Vivre avec une maladie inguérissable, telle la mucoviscidose, est un défi de taille. Les personnes souffrant de mucoviscidose peuvent vivre comme des personnes en bonne santé, mais ils consacreront beaucoup de temps à la thérapie, avec, en tête, beaucoup de peurs, de questions et de problèmes qu’ils partageront avec leur famille et leur entourage. Des questions émotionnelles, personnelles et sociales apparaîtront fréquemment.

Le diagnostic est toujours un choc pour les parents. Cette nouvelle déclenche les soucis, un sentiment d’impuissance, de désespoir et de culpabilité. Les frères et sœurs peuvent ressentir les mêmes émotions.

L’enfant grandit avec sa maladie et réalise en général au jardin d’enfant qu’il a une affection qui le rend différent des autres enfants. Souvent les parents sont confrontés à leurs propres limites dans leur relation avec l’enfant, surtout au moment de l’adolescence lorsqu’il refuse de faire sa thérapie.

C’est à cette période que les jeunes se cherchent une identité; ils posent de nouvelles questions sur la mucoviscidose et leur espérance de vie. Ils assument plus de responsabilité et gèrent différemment leur maladie ainsi que les thérapies indispensables.
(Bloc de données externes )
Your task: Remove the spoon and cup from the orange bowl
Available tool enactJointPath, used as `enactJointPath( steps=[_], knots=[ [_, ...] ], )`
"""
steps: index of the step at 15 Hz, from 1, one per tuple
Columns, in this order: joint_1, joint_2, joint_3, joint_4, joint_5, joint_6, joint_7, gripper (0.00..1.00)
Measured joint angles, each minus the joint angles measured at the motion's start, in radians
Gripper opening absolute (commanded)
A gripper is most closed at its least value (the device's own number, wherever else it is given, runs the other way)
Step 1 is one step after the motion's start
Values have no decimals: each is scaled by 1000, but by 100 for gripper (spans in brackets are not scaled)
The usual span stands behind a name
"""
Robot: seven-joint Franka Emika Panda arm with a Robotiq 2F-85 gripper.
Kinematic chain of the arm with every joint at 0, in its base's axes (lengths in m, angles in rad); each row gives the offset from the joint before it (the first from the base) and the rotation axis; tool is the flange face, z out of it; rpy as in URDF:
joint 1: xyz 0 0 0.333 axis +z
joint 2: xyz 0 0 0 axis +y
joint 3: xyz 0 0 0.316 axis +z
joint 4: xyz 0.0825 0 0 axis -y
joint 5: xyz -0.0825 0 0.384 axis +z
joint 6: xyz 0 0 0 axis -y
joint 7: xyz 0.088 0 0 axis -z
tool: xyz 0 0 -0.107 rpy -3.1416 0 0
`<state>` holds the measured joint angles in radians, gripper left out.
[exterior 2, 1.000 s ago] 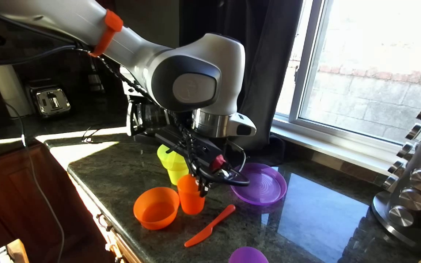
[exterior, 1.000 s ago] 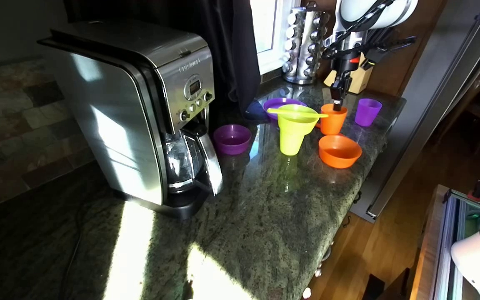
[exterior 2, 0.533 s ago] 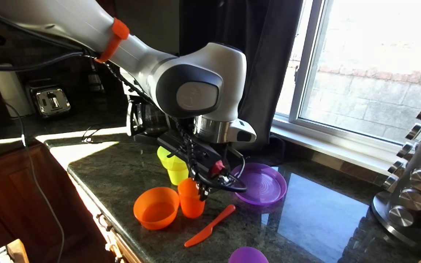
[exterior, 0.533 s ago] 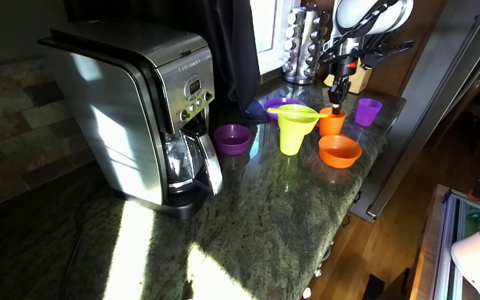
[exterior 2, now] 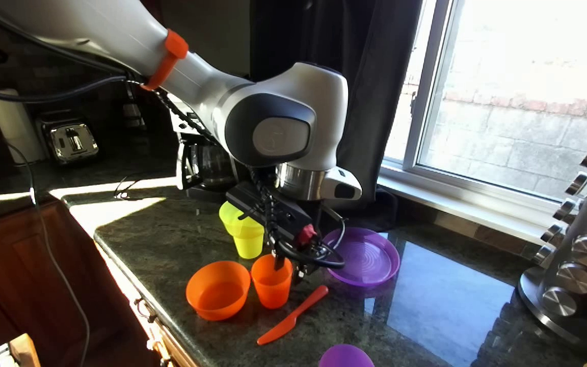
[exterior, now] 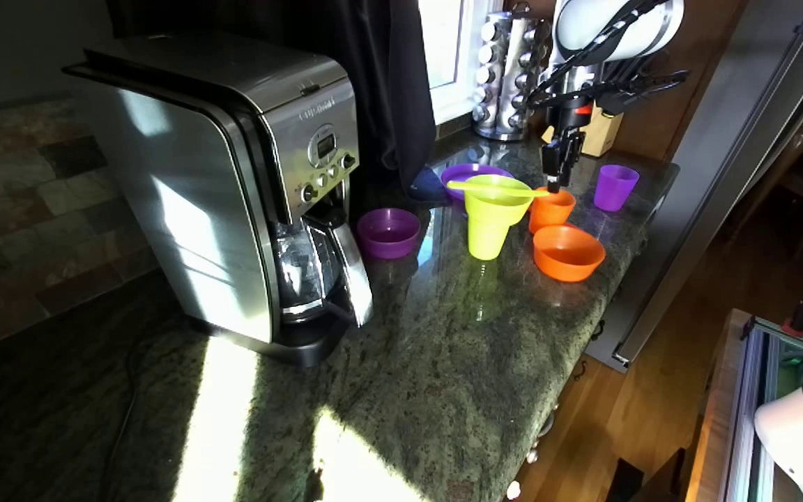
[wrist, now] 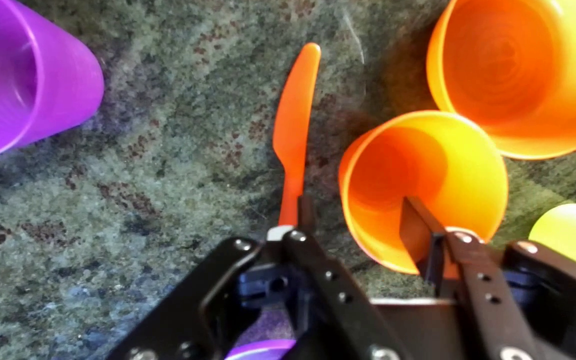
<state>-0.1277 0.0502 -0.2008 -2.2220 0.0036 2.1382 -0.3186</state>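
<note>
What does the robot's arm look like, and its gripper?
The arm is white and rounded, with a dark cap marked by a pale oval, an orange strap, a silver band and black cables. The gripper is black, with flat fingers and shiny screws.

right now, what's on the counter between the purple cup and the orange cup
In the wrist view, an orange plastic knife lies on the counter between the purple cup and the orange cup.

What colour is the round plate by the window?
The round plate is purple with concentric rings, clearest in an exterior view.
</note>
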Motion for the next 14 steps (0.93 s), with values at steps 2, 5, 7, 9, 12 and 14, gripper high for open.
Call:
enactJointPath(
  steps=[2,5,7,9,12,14],
  knots=[
    [-2,2,0,2,7,0,2,96],
    [-5,2,0,8,22,0,2,100],
    [-7,-6,1,11,28,-1,1,100],
    [-11,-25,1,11,28,-13,-13,100],
    [-18,-73,0,11,2,-81,-92,100],
    [-22,-113,0,10,-26,-152,-184,100]
  ],
)
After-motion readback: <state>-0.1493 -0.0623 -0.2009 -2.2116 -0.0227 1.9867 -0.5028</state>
Une puberté retardée, un aspect éventuellement fluet et menu peuvent causer un sentiment d’incertitude et des complexes qui pèsent sur le moral des malades. Des questions relatives à la formation, au métier, à la relève des parents, au partenariat, à la famille et à la sexualité préoccupent le jeune.
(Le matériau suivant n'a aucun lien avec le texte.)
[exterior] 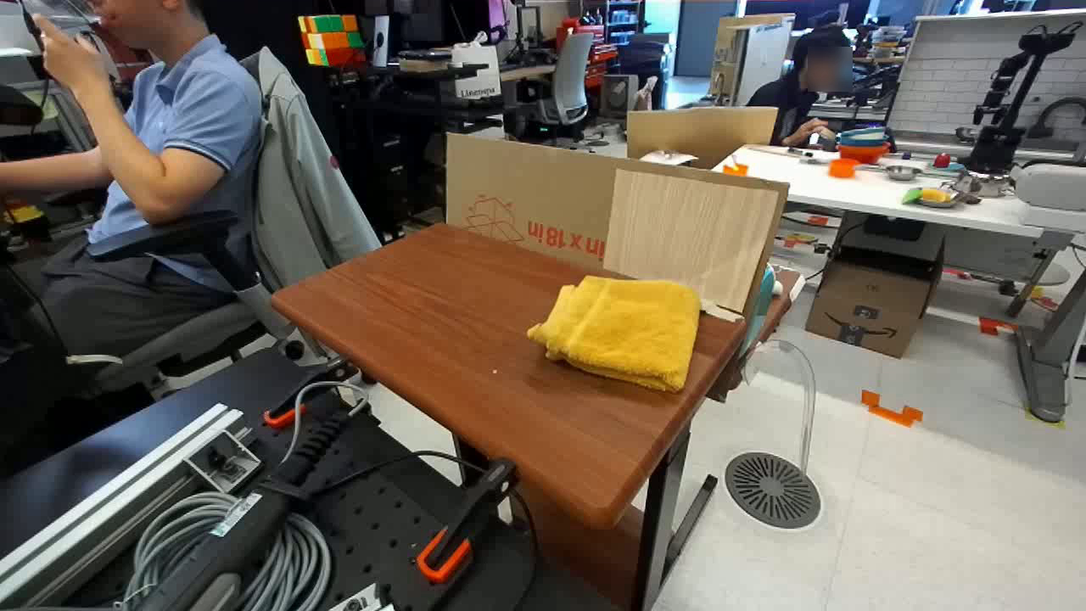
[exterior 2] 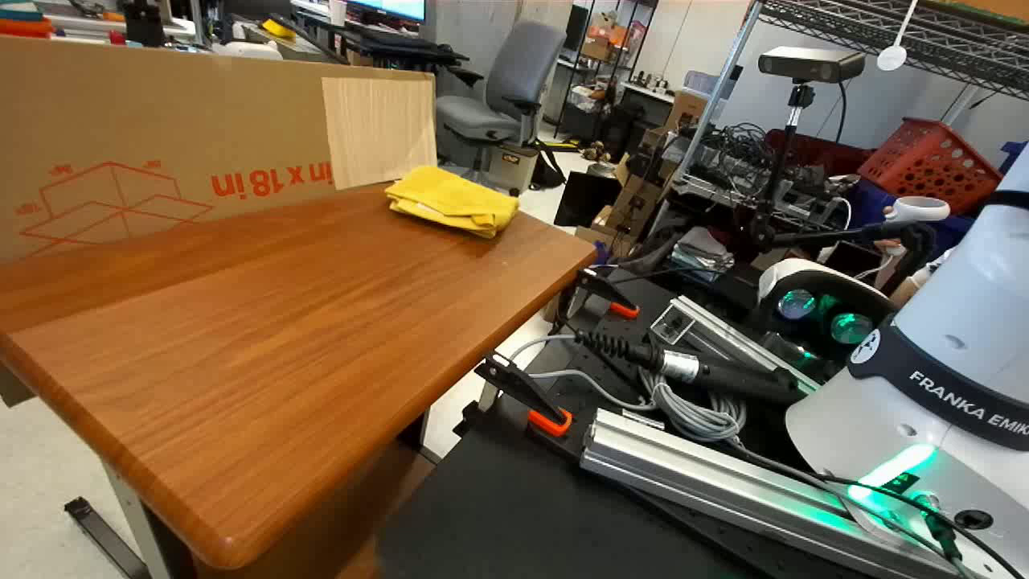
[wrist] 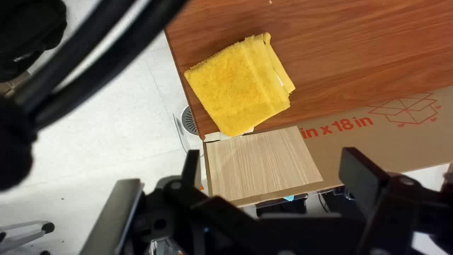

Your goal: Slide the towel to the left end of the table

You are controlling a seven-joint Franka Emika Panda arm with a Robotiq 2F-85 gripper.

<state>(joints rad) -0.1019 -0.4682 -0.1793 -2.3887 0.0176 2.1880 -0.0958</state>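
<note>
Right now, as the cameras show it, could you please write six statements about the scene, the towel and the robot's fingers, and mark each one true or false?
1. The yellow terry towel lies folded on the brown wooden table. True.
2. A cardboard panel with red print stands along one edge of the table. True.
3. The fingers are closed on the towel. False: the fingers stand apart and do not touch the towel.
4. The wood-grain sheet lies under the towel. False: the sheet is against the cardboard panel.
5. The Franka arm's base shows a green light. True.
6. The towel is at the middle of the table. False: it lies near one end.
</note>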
Ces questions tracassent également les personnes en bonne santé ; elles donc posent donc souvent plus de problèmes à une personne malade. La mucoviscidose peut faire éclater le cadre psychique et social qui doit alors être redéfini et appliqué au quotidien. Les schémas médicaux et thérapeutiques ont un effet optimal lorsque l’état psychique et la situation sociale repose sur une base saine et solide, adaptée à la réalité.

Il est important pour les jeunes qu’ils soient bien encadrés, par des personnes fiables avec lesquelles ils pourront discuter en toute confiance et obtenir les informations nécessaires. Les partenaires seront donc les centres de la mucoviscidose (médecins, conseillers sociaux physiothérapeutes et conseillères en diététique), également à la disposition des parents, des frères et sœurs et de la famille. Ces spécialistes peuvent aussi leur fournir des adresses pour l’assistance psychologique et psychiatrique.

Il peut être enrichissant pour eux d’échanger leurs expériences avec d’autres personnes touchées par la maladie. Il existe des groupes régionaux et une commission des adultes atteints de mucoviscidose qui proposent un contact avec les personnes atteintes par la mucoviscidose. Un service de documentation offre du matériel d’information.